Ten years of college hockey in San Diego ended Friday afternoon when U.S. International University Athletic Director Al Palmiotto and Coach Brad Buetow told players that the Gulls would no longer field a team.
The announcement was made after Buetow, 37, accepted the coaching job at Colorado College Friday morning.
Palmiotto said the inability to form a conference consisting of Western teams and the costs associated with travel were the primary factors in the decision to discontinue hockey as an intercollegiate sport.
"When every game is 2,000 miles away we are just beating our heads against the wall," Palmiotto said. "It wasn't just economics by itself. We wanted to buy some time to convince other schools to join us. The problem is, time ran out on us.
"The first five years were to establish the program," Palmiotto said. "The last five years we've been struggling to show we could make a conference go and that it would work economically."
USIU and Buetow were instrumental in forming the Great West Hockey Conference for the 1985-86 season, Buetow's first at USIU. The conference consisted of USIU, Alaska Anchorage, Alaska Fairbanks and Northern Arizona.
Northern Arizona dropped its program after the first year because its arena was in disrepair, and the athletic department could not afford to fix it.
USIU tried to get several Western schools--including USC, UCLA and Arizona--to get NCAA sanctioning and join the conference.
"That's were the economic point comes in," Palmiotto said. "It's too bad, we don't have a choice.
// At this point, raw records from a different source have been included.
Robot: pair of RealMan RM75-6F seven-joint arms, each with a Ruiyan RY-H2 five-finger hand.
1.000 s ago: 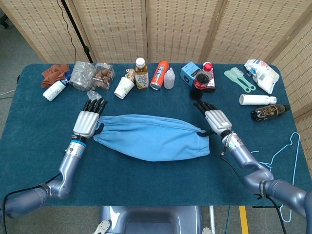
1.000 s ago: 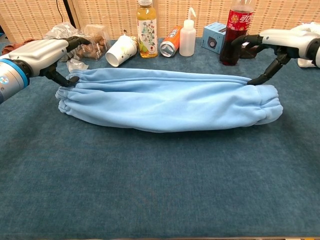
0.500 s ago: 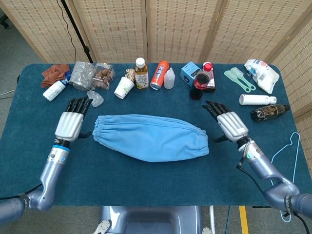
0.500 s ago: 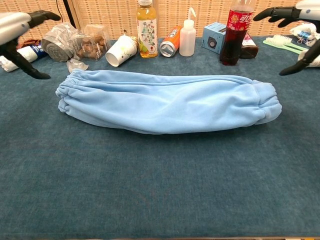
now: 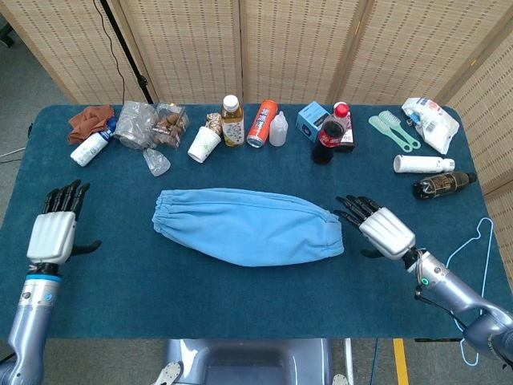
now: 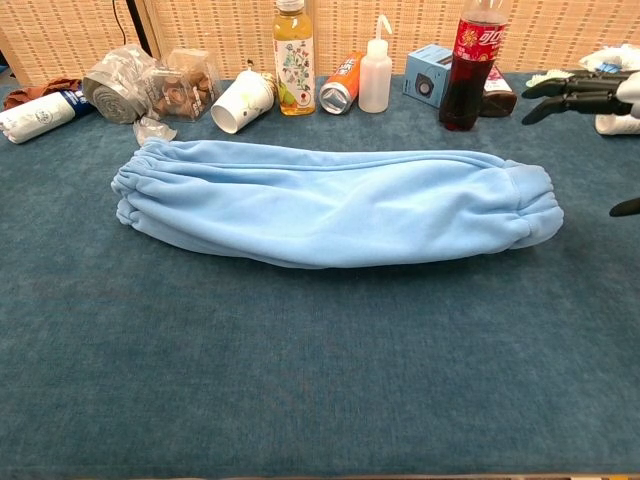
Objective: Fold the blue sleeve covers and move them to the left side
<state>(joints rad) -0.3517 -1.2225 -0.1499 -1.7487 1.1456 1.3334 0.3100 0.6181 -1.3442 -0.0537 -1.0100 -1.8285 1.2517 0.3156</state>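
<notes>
Left hand (image 5: 54, 233): ours, fingers spread, empty, well left of the cloth.
Sleeve covers (image 5: 248, 226): we count one blue bundle, mid-table.
Right hand (image 5: 383, 229): fingers apart, holding nothing, just beside its right cuff.
Bottles: we cannot count them surely.

Both hands — left hand (image 5: 53, 233), right hand (image 5: 385, 231) — withdrew outward.

bare cloth left of sleeve covers (image 5: 248, 226), bottles (image 5: 232, 120) crowding far edge, plastic scrap (image 5: 156, 162) nearby
</notes>
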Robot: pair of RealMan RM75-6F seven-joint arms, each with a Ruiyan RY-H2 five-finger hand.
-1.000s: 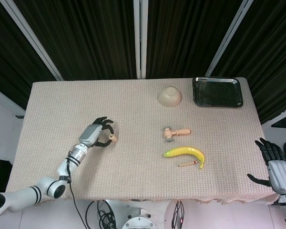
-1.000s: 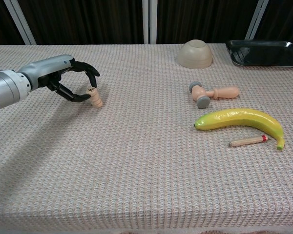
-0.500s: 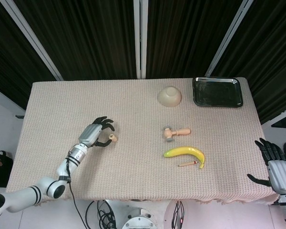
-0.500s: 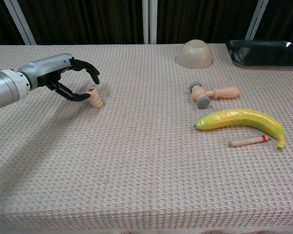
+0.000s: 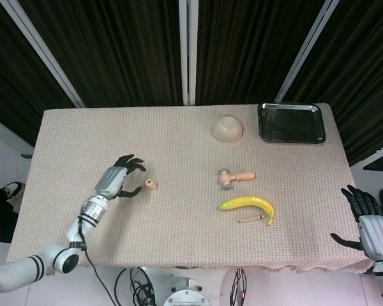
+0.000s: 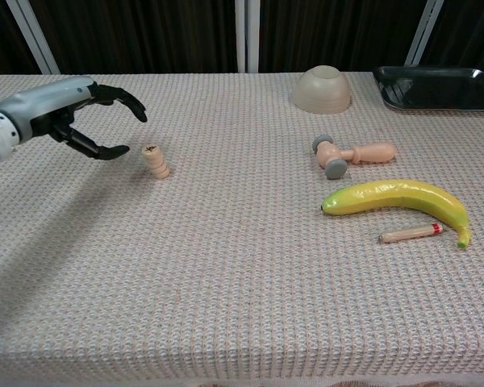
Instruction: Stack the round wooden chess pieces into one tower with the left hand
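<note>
A small tower of round wooden chess pieces (image 6: 155, 160) stands upright on the woven tablecloth, left of centre; from above it shows as a tan disc (image 5: 150, 185). My left hand (image 6: 74, 121) hovers just to its left with fingers spread and nothing in it, a clear gap between fingertips and tower. The same left hand (image 5: 120, 179) shows in the head view, left of the tower. My right hand (image 5: 365, 223) hangs off the table's right front corner, fingers apart and empty.
A beige bowl (image 6: 322, 90) lies upside down at the back, with a black tray (image 6: 437, 87) to its right. A small wooden mallet (image 6: 351, 156), a banana (image 6: 399, 197) and a short wooden stick (image 6: 411, 234) lie right of centre.
My left hand let go of the tower of pieces and drew back to the left, fingers opening. The tower stays standing. The right hand has not moved.
</note>
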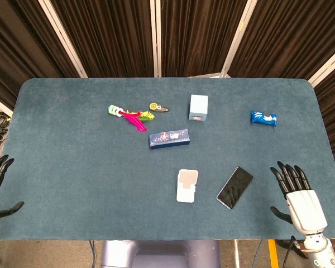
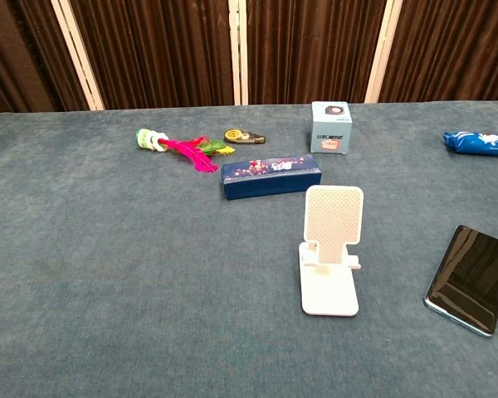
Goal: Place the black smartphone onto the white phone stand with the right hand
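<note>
I had my right hand (image 1: 299,196) empty with fingers spread at the near right edge of the blue surface (image 1: 72,167), the flat black smartphone (image 1: 235,187) lying just to its left, long axis slanting far-right, beside the white plastic phone stand (image 1: 187,185).

- even, bright overhead light; shadows are faint and short.
- the black smartphone (image 2: 471,279) screen shows a soft sheen.
- both views sharp; far curtains (image 1: 195,33) stay dark.
</note>
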Motion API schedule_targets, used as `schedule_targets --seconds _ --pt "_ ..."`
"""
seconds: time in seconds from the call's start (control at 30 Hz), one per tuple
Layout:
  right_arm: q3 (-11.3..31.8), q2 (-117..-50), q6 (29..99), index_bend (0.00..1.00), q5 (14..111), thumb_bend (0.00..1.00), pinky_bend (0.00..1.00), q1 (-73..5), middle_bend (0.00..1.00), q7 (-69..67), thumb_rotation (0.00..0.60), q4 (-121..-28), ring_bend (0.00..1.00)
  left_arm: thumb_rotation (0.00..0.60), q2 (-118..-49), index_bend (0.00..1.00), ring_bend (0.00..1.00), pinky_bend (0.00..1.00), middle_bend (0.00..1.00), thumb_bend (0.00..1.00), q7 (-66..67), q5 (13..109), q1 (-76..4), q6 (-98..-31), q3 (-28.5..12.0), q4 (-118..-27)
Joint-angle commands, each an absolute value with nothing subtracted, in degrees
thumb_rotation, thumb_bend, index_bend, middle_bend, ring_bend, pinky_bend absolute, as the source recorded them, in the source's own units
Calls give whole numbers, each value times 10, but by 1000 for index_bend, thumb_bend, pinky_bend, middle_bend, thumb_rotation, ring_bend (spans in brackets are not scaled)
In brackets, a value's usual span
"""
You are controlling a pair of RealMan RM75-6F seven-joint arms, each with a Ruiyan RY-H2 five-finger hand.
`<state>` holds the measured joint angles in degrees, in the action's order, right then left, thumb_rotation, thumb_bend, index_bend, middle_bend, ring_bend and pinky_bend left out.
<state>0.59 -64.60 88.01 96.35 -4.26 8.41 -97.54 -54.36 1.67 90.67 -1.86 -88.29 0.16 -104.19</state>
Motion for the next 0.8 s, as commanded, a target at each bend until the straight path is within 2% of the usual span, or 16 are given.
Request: schedule_targets --seconds 0.03,0.23,0.37,0.57,0.8 --pt "5 -646 879 0 964 0 0 -43 0 85 600 -975 0 600 -544 0 0 0 0 0 17 906 -18 -883 1 -1042" --pt "3 -645 873 0 966 0 0 -45 0 82 600 -973 0 600 -546 0 0 0 0 0 21 906 -19 -881 1 -1042" --pt "-5 -643 839 0 975 0 0 -63 0 72 600 -965 0 600 -548 0 0 0 0 0 26 904 -20 -880 0 -1043" --pt "-5 -640 722 0 1008 0 0 -151 0 40 600 -921 0 600 -556 0 0 0 0 0 45 885 -28 -863 -6 -1041" --pt "-8 -658 622 13 1072 0 0 -253 10 11 600 -848 0 600 -559 0 0 0 0 0 49 857 -37 -845 -15 -1042"
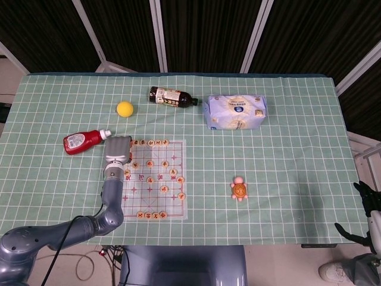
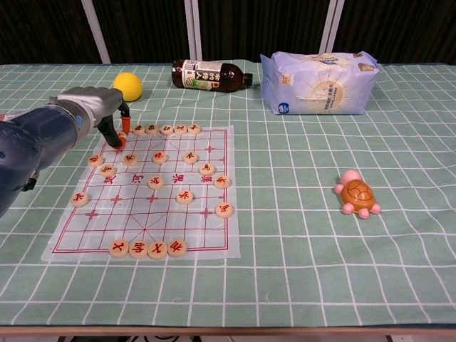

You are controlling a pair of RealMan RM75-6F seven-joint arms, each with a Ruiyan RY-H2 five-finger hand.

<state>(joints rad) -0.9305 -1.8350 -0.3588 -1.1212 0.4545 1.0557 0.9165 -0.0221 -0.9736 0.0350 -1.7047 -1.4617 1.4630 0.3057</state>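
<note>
Here, the left hand [image 2: 107, 114] hangs over the far-left corner of the chess mat [image 2: 206, 239], fingers pointing down. Their tips sit at a chess piece [image 2: 118, 142] on the mat's left edge; in the chest view the fingertips overlap that piece, so whether they pinch it or only touch it cannot be determined. The head view shows only the back of the hand [image 1: 117, 149], which hides the fingers and the piece below.

Other round pieces lie scattered over the mat, with a row [image 2: 166, 130] along the far edge and a row [image 2: 147, 248] along the near edge.

A red bottle [image 1: 83, 140] lies just left of the hand in the head view; in the chest view the arm covers it almost entirely. A yellow ball [image 2: 127, 85] sits beyond the hand, and a dark bottle [image 2: 211, 74] lies on its side further right, next to a pale bag [image 2: 318, 83]. A toy turtle [image 2: 356, 194] sits well to the right of the mat.

The right hand [image 1: 364, 199] shows only in part at the right edge of the head view, off the table; its state cannot be determined.
</note>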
If I could have proven to the USIU president (Dr. William Rust) that there was still a possibility of forming a league with schools close by, then I would have explored that."
Buetow coached three seasons at USIU, finishing with a record of 62-43 and one GWHC title. He had previously coached for 10 years at the University of Minnesota, six as head coach when he had a 171-75-8 record.
He came to USIU after he was fired from his job at Minnesota. Buetow never said what the reasons for his firing were, saying that he took the USIU job because he wanted the challenge of building a program from scratch.
He found that challenge in a USIU program that had won 24 games the three previous years, including records of 7-23-2 in 1984-85 and 4-31-2 in 1983-84.
Buetow is going into a similar situation with Colorado College, 4-31-1 this season as a member of the Western Collegiate Hockey Assn., the same league to which Minnesota belongs.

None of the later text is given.